▶ [What is needed]: Please restate the following records word for word.

****************

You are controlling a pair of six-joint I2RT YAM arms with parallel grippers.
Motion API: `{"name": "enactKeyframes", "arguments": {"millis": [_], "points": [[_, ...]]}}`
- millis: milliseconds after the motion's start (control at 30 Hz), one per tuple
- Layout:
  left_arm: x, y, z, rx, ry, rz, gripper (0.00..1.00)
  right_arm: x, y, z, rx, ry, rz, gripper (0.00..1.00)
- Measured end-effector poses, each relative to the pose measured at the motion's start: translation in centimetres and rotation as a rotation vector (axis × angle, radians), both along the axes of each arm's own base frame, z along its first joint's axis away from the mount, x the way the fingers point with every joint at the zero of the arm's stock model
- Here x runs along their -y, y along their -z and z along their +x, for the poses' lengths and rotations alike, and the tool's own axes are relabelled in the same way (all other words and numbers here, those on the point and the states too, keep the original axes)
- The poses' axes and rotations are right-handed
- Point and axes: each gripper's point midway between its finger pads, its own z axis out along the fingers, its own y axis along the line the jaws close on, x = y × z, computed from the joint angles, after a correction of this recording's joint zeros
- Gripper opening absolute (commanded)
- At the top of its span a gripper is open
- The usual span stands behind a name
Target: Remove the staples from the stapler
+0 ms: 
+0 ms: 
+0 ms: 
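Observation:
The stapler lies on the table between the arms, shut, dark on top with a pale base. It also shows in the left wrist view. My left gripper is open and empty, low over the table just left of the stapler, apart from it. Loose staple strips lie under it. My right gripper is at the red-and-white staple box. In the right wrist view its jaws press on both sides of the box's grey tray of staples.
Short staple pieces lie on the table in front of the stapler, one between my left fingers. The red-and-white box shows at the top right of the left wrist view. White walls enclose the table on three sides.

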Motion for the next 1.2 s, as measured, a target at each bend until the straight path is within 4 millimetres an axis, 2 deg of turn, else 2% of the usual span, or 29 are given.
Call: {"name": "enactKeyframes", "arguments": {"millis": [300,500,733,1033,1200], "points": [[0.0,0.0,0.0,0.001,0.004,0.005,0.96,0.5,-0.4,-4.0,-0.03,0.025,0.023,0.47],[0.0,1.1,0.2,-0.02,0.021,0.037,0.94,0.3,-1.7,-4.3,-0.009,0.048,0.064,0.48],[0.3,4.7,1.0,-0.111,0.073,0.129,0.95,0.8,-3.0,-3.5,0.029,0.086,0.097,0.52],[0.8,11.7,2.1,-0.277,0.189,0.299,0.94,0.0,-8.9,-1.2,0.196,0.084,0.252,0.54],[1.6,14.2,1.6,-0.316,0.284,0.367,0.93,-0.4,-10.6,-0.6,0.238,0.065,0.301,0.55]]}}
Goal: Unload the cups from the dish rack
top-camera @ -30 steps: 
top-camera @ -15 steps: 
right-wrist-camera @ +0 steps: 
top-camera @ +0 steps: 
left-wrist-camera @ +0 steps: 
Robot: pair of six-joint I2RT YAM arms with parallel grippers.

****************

▶ [Result]:
You are controlling a pair of six-joint I2RT YAM arms with parallel grippers.
Motion API: `{"name": "enactKeyframes", "arguments": {"millis": [_], "points": [[_, ...]]}}`
- millis: milliseconds after the motion's start (control at 30 Hz), one per tuple
- Layout:
  left_arm: x, y, z, rx, ry, rz, gripper (0.00..1.00)
  right_arm: x, y, z, rx, ry, rz, gripper (0.00..1.00)
- Measured end-effector poses, each relative to the pose measured at the motion's start: translation in centimetres and rotation as a rotation vector (axis × angle, radians), both along the axes of each arm's own base frame, z along its first joint's axis away from the mount, x the way the fingers point with every joint at the zero of the arm's stock model
- Here x runs along their -y, y along their -z and z along their +x, for the poses' lengths and rotations alike, and the tool's own axes are relabelled in the same way (all other words and numbers here, those on the point and the states too, keep the original axes)
- The poses' axes and rotations are right-handed
- Point and axes: each gripper's point midway between its finger pads, its own z axis out along the fingers, its own y axis along the line the jaws close on, x = y × z, computed from the joint angles, after a correction of this recording's joint zeros
- Gripper opening absolute (commanded)
- At the top of its span a gripper is open
- The usual span stands behind a name
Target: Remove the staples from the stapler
+0 ms: 
+0 ms: 
+0 ms: 
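Observation:
The stapler lies on the table between the arms, shut, dark on top with a pale base. It also shows in the left wrist view. My left gripper is open and empty, low over the table just left of the stapler, apart from it. Loose staple strips lie under it. My right gripper is at the red-and-white staple box. In the right wrist view its jaws press on both sides of the box's grey tray of staples.
Short staple pieces lie on the table in front of the stapler, one between my left fingers. The red-and-white box shows at the top right of the left wrist view. White walls enclose the table on three sides.
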
Motion for the next 1.2 s, as measured, a target at each bend until the straight path is within 4 millimetres an axis, 2 deg of turn, else 2% of the usual span, or 29 are given.
Call: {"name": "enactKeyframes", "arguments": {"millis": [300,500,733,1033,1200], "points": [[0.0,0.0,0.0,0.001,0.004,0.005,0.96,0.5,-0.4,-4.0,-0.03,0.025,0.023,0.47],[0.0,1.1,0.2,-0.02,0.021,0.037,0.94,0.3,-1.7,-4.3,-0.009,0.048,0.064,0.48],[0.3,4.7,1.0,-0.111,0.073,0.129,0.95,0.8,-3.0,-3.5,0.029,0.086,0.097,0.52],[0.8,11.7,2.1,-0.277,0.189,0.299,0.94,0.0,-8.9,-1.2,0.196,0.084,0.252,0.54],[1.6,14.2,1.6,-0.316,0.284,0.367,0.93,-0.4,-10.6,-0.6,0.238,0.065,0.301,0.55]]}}
Goal: Unload the cups from the dish rack
top-camera @ -30 steps: 
top-camera @ -15 steps: 
right-wrist-camera @ +0 steps: 
top-camera @ +0 steps: 
left-wrist-camera @ +0 steps: 
Robot: pair of six-joint I2RT YAM arms with parallel grippers.

This exercise requires no additional output.